Schon eine Woche später, am Sonntag, machten sich einige Freiwilige und ich morgens um 10 (was ursprünglich mal 8 war), auf, um einen Tagesausflug zu den im Süden der Stadt gelegenen Sanddünen "Lomas de Arena" zu machen. Mit dem Micro fuhren wir bis zur Endstation einer Linie, die bis an den südlichen Stadtrand fährt. Von da aus sollten es noch 7km Fußmarsch bis zu den Dünen sein, wurde uns gesagt. Ich dachte, 7km müssen eigentlich locker zu schaffen sein, aber das war früh morgens, als es noch keine 35 Grad hatte und die Sonne noch nicht wie verrückt auf einen runterbrannte. Schon nach dem ersten Kilometer merkten wir, dass es ein sehr sehr kräftezehrender Akt werden würde, bis wir am Ziel ankommen würden. Welch ein Glück, dass bald darauf ein Pickup an uns vorbeifuhr, der 4 (unter anderem mich) von uns mitnahm. Wir blieben zwar ungefähr 10 mal im Sand stecken und mussten dann anschieben, aber das nahmen wir gerne in Kauf. Der Rest der Gruppe holte uns dann irgendwann ein (sie wurden später auch von einem Pickup mitgenommen), als wir malwieder feststeckten, und als wir schließlich bei den Sanddünen waren, war erst unsicher, ob wir überhaupt wieder zusammenfinden würden, weil es eher wenige Markante Dinge gibt, wenn weit und breit nur Sand ist... Haben es dann aber Gott sei Dank doch geschafft.. "Wir sind bei der einen großen Düne"...

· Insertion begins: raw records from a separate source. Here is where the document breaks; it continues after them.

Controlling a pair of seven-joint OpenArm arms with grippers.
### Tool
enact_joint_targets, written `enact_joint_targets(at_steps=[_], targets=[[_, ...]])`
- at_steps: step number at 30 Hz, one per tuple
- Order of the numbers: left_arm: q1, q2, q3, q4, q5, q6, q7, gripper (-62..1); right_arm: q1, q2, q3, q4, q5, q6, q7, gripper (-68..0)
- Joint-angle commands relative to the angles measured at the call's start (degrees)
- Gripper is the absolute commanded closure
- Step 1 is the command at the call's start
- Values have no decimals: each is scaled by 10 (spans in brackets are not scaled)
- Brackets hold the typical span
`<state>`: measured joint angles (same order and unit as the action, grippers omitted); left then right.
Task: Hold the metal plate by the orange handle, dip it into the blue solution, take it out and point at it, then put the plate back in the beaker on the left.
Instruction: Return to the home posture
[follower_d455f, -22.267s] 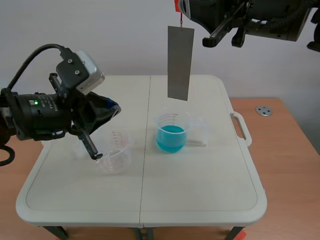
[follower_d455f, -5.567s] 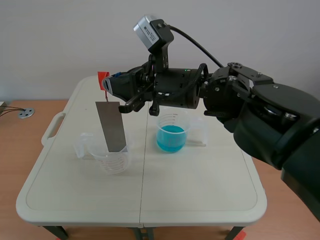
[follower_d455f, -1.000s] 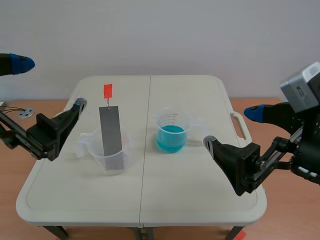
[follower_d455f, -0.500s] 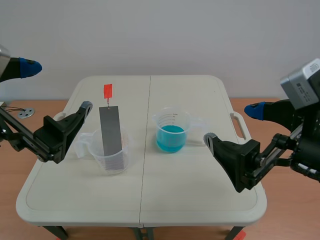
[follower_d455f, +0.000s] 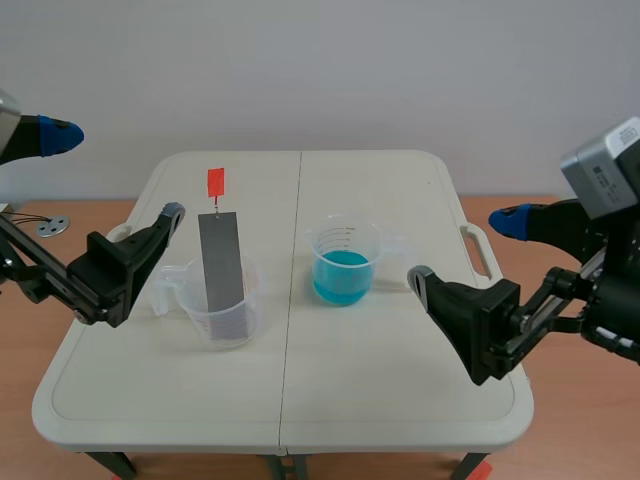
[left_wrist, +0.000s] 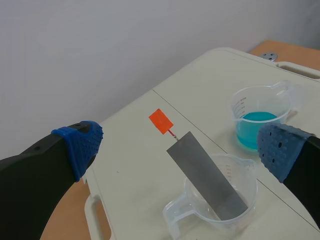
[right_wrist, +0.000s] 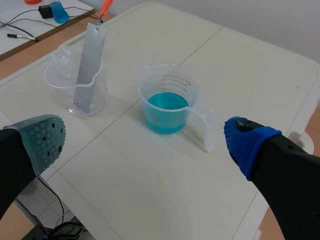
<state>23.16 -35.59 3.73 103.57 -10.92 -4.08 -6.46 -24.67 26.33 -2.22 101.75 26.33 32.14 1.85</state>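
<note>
The metal plate (follower_d455f: 222, 262) leans inside the clear left beaker (follower_d455f: 228, 318) near the table's (follower_d455f: 400, 400) left edge, its orange handle (follower_d455f: 215, 182) above the rim. The middle beaker (follower_d455f: 345, 238) holds blue solution (follower_d455f: 342, 272). The left gripper (follower_d455f: 112, 173) and right gripper (follower_d455f: 462, 250) are both released, gaping by the side edges.
</note>
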Motion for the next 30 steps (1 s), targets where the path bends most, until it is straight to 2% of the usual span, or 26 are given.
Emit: enact_joint_targets(at_steps=[1, 30], targets=[[-2, -3, -4, 3, -4, 3, -8, -623, 7, 1, 4, 8, 6, -1, 7, -665], [-2, -3, -4, 3, -4, 3, 0, -623, 7, 1, 4, 8, 6, -1, 7, -665]])
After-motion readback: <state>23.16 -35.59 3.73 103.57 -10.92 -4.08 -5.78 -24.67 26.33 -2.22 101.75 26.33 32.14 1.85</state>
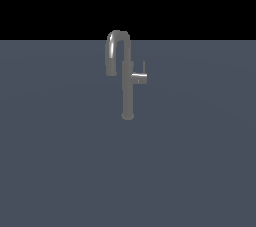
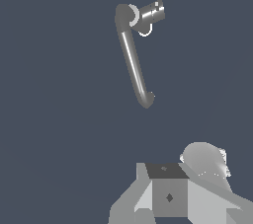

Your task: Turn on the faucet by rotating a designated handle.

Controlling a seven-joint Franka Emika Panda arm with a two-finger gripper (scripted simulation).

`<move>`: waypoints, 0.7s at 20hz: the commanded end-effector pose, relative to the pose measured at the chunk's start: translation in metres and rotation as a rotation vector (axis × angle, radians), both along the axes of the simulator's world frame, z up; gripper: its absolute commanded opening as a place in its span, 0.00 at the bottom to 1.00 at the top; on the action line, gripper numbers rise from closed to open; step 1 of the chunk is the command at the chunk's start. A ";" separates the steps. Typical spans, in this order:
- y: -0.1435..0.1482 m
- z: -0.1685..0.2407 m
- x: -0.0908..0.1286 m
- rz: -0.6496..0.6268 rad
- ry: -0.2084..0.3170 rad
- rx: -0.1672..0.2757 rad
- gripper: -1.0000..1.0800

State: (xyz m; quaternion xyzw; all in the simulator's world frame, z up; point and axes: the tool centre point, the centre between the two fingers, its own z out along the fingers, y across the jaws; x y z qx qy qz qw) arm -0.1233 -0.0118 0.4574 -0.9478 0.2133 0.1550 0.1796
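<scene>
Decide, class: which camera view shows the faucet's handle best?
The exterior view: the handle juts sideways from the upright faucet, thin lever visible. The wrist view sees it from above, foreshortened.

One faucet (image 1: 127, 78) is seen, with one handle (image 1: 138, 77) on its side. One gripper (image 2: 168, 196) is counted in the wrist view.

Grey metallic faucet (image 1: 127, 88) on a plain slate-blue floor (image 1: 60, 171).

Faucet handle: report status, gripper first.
Gripper seen only in part in wrist view, open or shut unclear, clear of faucet. Handle untouched, sticking out to exterior view's right, thin lever pointing up. Nothing in the way.
</scene>
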 end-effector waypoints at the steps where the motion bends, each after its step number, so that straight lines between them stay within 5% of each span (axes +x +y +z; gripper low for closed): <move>1: -0.003 -0.007 0.015 -0.049 0.038 0.051 0.00; 14: -0.025 -0.060 0.086 -0.317 0.248 0.333 0.00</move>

So anstrengend dieser Ausflug auch war, er hat sich auf jeden Fall gelohnt. Ein toller Ausblick in die Ferne, Fotospaß und exotische Tiere (ich habe einen Leguan gesehen) wurden uns geboten.






Samaipata

Vorletztes Wochenende hatten wir langes Wochenende, weil "Día de los Muertos" (Allerheiligen) war. Hier in Bolivien gibt es die coole Regel, dass, wenn der Feiertag aufs Wochenende fällt, der Montag darauf frei ist. Das nutzten wir natürlich für einen Wochenendausflug aus, und fuhren nach Samaipata (ca. 3 Stunden entfernt). Dort besuchten wir die PräInka-Ruinen "El Fuerte" und wollten eigentlich noch zu Wasserfällen, was aber aufgrund von Regen verschoben werden musste. Samaipata ist ein kleines touristisches Städtchen, von dem aus man viele Ausflüge unternehmen kann. Außerdem ist der Ort an sich sehr schön, es gibt viele Hippies, die an der Plaza ihre Sachen verkaufen, und auch landschaftlich ist er einfach traumhaft. Ich denke, ich werde dort auf jeden Fall noch mehrer Male hingehen, weil es so nah an der Stadt hier ist und man dort richtig seine Ruhe haben kann.